_What you need to do_
Repeat exactly the lines below that lie between the line with "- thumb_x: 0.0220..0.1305" and the line with "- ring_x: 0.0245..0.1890", counting both of those lines as part of the answer.

_Data provided_
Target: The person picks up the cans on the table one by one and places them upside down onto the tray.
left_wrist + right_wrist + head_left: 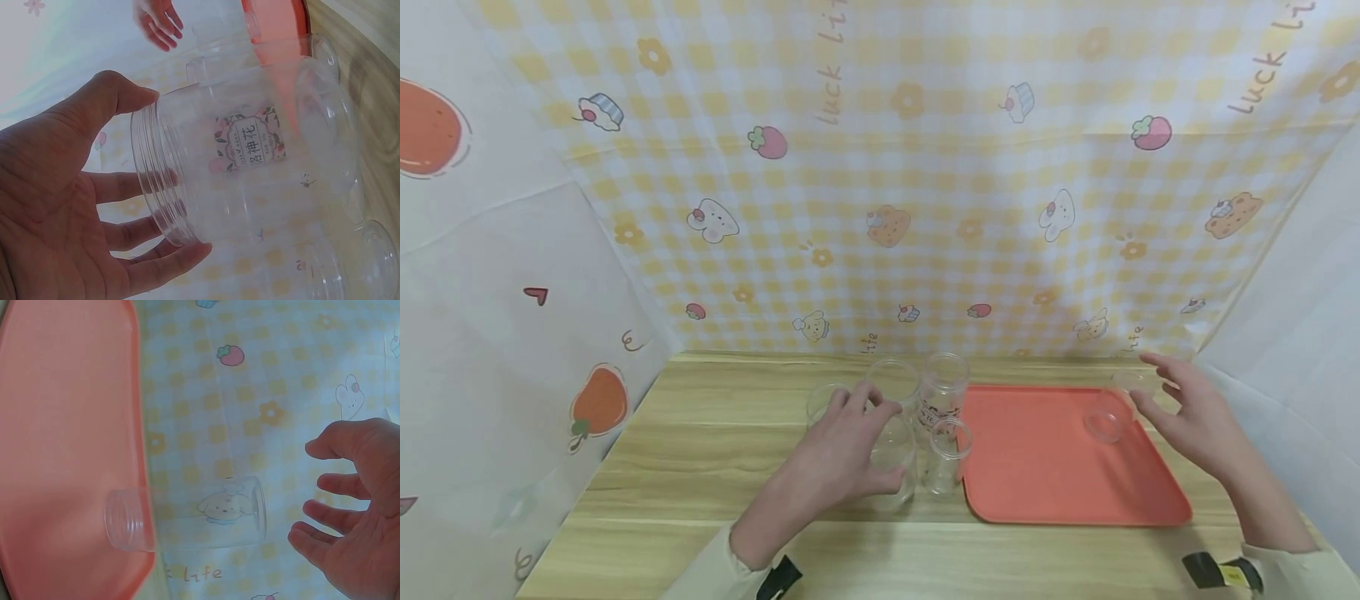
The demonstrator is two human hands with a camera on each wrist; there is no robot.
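Observation:
In the left wrist view, my left hand spans the threaded rim of a large clear plastic jar, thumb on one side and fingers on the other. The jar stands upright, left of the orange tray. Off to the right, my right hand has its fingers spread and loosely bent, with nothing in them. A smaller clear jar stands upside down at the tray's far right corner, its threaded neck on the tray. A gap separates it from my right fingertips in the right wrist view.
Several other clear jars crowd around the left hand: a slim one beside the tray's left edge, a labelled one behind it, and others farther back. A patterned cloth hangs behind the wooden table.

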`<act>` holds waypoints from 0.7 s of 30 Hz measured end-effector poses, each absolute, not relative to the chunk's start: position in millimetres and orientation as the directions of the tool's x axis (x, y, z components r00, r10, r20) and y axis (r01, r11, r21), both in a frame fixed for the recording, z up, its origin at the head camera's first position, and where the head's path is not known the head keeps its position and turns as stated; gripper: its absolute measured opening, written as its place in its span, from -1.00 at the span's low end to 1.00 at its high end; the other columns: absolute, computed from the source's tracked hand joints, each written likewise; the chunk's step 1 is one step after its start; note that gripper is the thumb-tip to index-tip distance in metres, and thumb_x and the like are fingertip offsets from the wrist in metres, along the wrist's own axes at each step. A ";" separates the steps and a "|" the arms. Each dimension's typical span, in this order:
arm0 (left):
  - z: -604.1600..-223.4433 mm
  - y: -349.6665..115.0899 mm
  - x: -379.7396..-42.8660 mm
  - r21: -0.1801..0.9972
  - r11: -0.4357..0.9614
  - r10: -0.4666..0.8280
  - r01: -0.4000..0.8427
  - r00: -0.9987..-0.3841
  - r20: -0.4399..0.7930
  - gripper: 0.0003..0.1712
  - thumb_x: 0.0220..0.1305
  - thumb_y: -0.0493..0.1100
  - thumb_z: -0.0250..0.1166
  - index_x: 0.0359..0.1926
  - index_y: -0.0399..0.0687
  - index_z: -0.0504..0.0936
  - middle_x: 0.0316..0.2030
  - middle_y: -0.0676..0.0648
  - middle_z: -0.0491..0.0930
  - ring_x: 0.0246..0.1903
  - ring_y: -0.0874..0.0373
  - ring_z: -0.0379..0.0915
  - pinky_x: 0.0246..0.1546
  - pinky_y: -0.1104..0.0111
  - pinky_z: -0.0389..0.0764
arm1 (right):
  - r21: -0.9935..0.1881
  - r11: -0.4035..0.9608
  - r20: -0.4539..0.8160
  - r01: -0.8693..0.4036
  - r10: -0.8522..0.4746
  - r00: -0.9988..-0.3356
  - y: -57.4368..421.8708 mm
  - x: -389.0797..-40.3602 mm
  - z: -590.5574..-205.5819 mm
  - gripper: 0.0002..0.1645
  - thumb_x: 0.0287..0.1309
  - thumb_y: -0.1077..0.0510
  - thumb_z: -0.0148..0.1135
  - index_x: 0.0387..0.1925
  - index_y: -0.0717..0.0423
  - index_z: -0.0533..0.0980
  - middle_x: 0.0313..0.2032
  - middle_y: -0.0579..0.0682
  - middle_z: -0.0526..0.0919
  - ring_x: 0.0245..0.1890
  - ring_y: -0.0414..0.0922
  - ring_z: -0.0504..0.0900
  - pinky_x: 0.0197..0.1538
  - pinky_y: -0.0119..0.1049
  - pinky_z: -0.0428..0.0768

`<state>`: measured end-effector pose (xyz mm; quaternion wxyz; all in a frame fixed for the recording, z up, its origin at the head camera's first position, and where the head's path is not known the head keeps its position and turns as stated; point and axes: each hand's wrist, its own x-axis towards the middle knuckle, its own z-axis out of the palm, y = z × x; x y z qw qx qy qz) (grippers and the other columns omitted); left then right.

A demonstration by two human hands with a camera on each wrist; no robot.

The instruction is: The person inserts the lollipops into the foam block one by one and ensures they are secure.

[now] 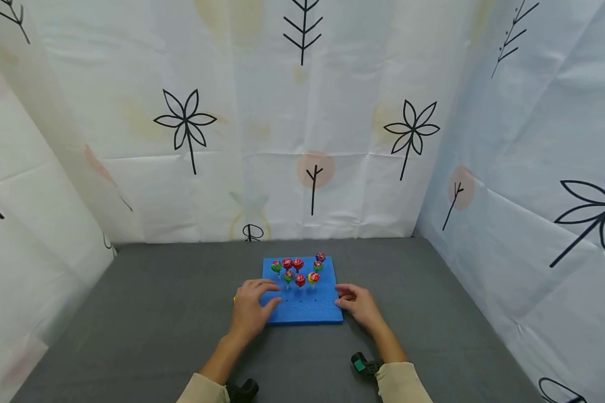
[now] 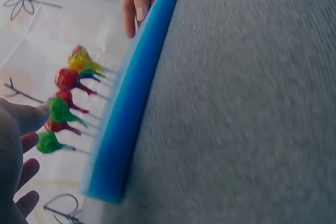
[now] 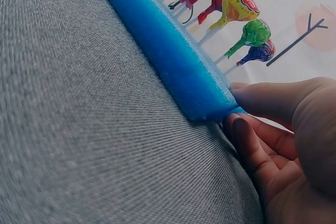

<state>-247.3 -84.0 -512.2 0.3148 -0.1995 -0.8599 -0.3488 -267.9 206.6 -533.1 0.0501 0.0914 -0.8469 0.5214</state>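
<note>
Several wrapped lollipops stand upright on white sticks in a blue foam board (image 1: 302, 314), among them a green one (image 1: 276, 267), a red one (image 1: 299, 280), a yellow-and-red one (image 1: 313, 277) and a purple one (image 3: 261, 51). Small dark holes dot the board's near half. My right hand (image 1: 359, 303) pinches the board's right edge, thumb on the upper face and fingers below in the right wrist view. Over the board's left side, my left hand (image 1: 252, 310) is held with thumb and fingers spread apart, nothing between them.
Just left of my left hand, a small yellow thing (image 1: 234, 300) peeks out, mostly hidden. A grey cloth-covered table (image 1: 171, 313) lies under the board. White printed curtains (image 1: 353, 184) enclose the table at the back and both sides.
</note>
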 end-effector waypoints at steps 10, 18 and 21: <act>-523.6 -105.8 -250.7 0.521 0.684 0.048 0.510 -0.744 0.666 -0.72 -0.06 -0.26 0.58 -0.27 0.00 0.74 -0.16 -0.01 0.68 -0.09 -0.05 0.48 -0.18 0.06 0.40 | -0.876 0.441 0.171 -0.195 -0.093 -0.981 206.7 -267.6 -532.9 -0.63 0.10 0.33 0.37 -0.01 0.27 0.60 -0.24 0.00 0.66 -0.27 -0.10 0.61 -0.17 -0.31 0.59; -525.0 -125.1 -250.1 0.651 0.616 -0.072 0.444 -0.791 0.607 -0.77 -0.01 -0.32 0.54 -0.28 -0.09 0.73 -0.17 -0.05 0.67 -0.12 -0.07 0.48 -0.04 -0.01 0.39 | -0.877 0.440 0.172 -0.195 -0.092 -0.981 205.9 -266.8 -532.3 -0.63 0.10 0.34 0.37 0.00 0.27 0.60 -0.24 0.00 0.67 -0.26 -0.10 0.62 -0.16 -0.32 0.59; -526.3 -131.6 -250.5 0.690 0.588 -0.108 0.423 -0.804 0.585 -0.77 -0.03 -0.34 0.53 -0.28 -0.14 0.73 -0.18 -0.08 0.67 -0.12 -0.10 0.49 -0.05 0.02 0.41 | -0.878 0.437 0.173 -0.195 -0.091 -0.981 205.5 -266.9 -532.1 -0.63 0.11 0.35 0.36 0.00 0.27 0.60 -0.23 0.01 0.67 -0.26 -0.10 0.62 -0.16 -0.32 0.59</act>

_Answer_
  - thumb_x: 0.0220..0.1305
  - thumb_y: -0.0493..0.1100
  - thumb_z: -0.0250..0.1166
  - index_x: 0.0359..0.1926
  - index_y: -0.0399..0.0687
  - index_z: -0.0504..0.0936
  - middle_x: 0.0316..0.2030
  - middle_y: -0.0676..0.0648
  - middle_z: -0.0491..0.0930
  - ring_x: 0.0246..0.1903
  - ring_y: -0.0874..0.0373
  - ring_z: -0.0379..0.0915
  - pinky_x: 0.0246..0.1546
  - pinky_y: -0.1104..0.0111
  - pinky_z: -0.0389..0.0764
arm1 (right):
  - r21: -0.9935..0.1881
  - r11: -0.4035..0.9608
  - r20: -0.4539..0.8160
  - r01: -0.8693..0.4036
  - r10: -0.8522..0.4746
  - r00: -0.9988..-0.3356
  - y: -57.4368..421.8708 mm
  - x: -389.0797..-40.3602 mm
  - z: -590.5574..-205.5819 mm
  - gripper: 0.0002..0.1645
  - thumb_x: 0.0287..0.1309
  - thumb_y: -0.1077..0.0510
  - thumb_z: -0.0148..0.1135
  - index_x: 0.0387..0.1925
  - index_y: -0.0717..0.0423
  - index_z: -0.0533..0.0980
  - middle_x: 0.0313..0.2032
  - middle_y: -0.0579..0.0682
  - middle_z: -0.0526..0.0919
  - ring_x: 0.0245..0.1890

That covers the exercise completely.